Your answer should consist only of the lines below from the one with "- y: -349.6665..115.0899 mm" through the one with "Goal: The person", copied exactly.

Segment Start: Data extract

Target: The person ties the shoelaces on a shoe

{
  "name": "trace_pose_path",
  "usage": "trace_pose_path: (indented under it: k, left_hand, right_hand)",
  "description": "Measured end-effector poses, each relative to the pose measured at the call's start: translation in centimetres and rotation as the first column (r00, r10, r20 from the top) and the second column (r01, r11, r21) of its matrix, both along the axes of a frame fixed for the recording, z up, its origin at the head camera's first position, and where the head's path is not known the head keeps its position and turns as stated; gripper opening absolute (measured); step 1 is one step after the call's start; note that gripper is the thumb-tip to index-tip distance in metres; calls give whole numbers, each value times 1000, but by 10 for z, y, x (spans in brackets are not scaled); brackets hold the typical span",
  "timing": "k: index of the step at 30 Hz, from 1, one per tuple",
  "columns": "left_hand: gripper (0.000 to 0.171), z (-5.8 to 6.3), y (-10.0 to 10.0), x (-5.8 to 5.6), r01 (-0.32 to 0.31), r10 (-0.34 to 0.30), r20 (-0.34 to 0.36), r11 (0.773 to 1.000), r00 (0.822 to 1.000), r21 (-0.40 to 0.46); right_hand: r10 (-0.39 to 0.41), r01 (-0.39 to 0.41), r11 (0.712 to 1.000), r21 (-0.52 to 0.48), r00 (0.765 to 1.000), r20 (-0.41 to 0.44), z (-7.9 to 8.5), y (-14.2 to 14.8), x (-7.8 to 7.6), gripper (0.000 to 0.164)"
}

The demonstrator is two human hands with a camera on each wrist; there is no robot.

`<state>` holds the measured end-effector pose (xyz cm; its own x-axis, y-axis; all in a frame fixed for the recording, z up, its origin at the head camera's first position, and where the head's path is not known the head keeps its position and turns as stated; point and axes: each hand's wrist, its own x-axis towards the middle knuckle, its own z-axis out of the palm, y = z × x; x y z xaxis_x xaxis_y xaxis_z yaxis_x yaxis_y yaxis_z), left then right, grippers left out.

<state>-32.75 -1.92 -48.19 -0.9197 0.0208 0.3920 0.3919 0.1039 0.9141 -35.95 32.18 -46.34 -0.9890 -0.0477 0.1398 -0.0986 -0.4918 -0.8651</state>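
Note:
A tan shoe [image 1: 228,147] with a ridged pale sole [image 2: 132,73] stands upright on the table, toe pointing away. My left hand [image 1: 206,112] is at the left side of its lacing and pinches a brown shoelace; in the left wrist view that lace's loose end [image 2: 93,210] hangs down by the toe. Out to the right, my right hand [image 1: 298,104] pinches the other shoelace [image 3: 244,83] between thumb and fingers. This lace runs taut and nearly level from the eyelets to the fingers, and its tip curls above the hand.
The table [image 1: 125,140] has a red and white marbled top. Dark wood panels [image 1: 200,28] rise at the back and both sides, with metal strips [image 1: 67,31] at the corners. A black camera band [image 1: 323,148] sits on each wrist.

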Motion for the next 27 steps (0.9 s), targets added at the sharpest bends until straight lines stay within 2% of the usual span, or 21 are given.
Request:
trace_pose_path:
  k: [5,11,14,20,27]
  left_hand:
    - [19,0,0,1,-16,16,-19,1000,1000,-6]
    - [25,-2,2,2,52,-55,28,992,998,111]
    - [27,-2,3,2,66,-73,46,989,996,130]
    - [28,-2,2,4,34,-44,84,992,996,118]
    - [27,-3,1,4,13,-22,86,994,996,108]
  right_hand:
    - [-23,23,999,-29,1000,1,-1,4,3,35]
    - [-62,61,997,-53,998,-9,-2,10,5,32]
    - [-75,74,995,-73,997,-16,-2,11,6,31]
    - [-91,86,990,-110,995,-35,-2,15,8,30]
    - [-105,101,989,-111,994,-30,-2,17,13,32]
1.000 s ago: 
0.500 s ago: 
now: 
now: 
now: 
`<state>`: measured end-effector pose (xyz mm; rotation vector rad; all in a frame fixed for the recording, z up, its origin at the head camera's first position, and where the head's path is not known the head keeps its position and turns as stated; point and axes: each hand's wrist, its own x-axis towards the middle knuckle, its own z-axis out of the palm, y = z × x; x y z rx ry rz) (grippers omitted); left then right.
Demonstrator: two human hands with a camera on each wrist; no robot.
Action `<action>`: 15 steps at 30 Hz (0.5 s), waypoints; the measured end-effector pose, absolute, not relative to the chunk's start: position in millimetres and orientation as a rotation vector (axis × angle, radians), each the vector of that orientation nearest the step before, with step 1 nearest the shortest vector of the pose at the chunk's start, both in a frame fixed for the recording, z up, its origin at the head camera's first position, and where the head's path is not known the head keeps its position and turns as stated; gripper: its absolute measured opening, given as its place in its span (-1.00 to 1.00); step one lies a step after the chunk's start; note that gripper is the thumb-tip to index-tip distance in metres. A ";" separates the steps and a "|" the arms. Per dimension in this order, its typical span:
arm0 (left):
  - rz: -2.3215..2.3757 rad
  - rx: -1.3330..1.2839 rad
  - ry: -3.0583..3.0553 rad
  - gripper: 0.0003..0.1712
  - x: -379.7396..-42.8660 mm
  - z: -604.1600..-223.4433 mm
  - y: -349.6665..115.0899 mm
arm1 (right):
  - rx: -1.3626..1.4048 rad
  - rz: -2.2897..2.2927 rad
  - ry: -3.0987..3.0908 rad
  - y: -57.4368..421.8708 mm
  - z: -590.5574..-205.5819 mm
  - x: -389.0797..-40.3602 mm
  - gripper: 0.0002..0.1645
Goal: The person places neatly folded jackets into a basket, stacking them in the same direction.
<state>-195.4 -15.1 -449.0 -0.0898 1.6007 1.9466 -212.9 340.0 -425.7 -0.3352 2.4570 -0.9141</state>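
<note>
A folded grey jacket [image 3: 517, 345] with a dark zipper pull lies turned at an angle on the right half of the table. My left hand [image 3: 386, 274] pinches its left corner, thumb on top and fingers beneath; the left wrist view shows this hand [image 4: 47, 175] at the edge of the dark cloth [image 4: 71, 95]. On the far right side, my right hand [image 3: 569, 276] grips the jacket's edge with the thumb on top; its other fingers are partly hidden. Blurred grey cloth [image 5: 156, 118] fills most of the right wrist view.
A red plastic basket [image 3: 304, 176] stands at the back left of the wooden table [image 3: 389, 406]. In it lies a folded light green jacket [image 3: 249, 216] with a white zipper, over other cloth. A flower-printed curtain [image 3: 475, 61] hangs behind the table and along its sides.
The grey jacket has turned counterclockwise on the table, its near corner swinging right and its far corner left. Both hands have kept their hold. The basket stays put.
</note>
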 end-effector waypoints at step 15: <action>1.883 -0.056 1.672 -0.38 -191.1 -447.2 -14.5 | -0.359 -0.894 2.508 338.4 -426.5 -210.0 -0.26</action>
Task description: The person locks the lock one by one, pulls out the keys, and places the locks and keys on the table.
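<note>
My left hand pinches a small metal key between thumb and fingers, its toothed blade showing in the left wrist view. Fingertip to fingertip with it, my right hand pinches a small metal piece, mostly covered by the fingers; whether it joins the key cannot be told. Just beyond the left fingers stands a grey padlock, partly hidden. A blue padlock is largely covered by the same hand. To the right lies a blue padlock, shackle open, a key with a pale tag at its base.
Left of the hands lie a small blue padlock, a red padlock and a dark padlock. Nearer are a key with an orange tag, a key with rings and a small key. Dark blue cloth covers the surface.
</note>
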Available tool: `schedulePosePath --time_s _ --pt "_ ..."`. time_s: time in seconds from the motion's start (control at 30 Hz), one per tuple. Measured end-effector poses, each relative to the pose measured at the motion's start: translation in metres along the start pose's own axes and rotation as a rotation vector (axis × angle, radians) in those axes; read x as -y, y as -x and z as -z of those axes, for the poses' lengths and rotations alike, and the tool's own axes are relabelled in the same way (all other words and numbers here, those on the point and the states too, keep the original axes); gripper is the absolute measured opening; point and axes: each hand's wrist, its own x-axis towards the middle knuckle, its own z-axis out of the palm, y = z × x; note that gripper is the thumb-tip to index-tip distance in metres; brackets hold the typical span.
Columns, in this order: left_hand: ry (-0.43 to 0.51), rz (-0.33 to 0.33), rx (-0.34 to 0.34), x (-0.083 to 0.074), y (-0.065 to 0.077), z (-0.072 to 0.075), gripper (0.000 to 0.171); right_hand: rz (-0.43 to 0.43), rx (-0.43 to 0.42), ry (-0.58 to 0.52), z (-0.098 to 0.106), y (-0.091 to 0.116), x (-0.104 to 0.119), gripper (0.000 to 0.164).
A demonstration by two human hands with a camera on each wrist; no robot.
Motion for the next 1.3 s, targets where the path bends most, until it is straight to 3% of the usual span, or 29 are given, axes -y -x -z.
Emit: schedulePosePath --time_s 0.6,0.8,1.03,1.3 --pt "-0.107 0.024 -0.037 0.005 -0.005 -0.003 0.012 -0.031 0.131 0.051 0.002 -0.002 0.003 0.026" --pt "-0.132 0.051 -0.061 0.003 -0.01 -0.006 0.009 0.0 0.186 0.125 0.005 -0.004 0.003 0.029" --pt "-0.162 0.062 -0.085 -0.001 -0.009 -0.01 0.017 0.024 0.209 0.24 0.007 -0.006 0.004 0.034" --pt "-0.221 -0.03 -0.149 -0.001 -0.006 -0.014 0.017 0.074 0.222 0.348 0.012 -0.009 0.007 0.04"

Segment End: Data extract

* _Exercise solution_
  - y: -349.6665..115.0899 mm
arm1 (right):
  - rx: -1.3626..1.4048 rad
  - rz: -2.2897..2.2927 rad
  - ry: -3.0987..3.0908 rad
  - y: -57.4368..421.8708 mm
  - z: -590.5574..-205.5819 mm
  - x: -389.0797..-40.3602 mm
  - gripper: 0.0002..0.1645
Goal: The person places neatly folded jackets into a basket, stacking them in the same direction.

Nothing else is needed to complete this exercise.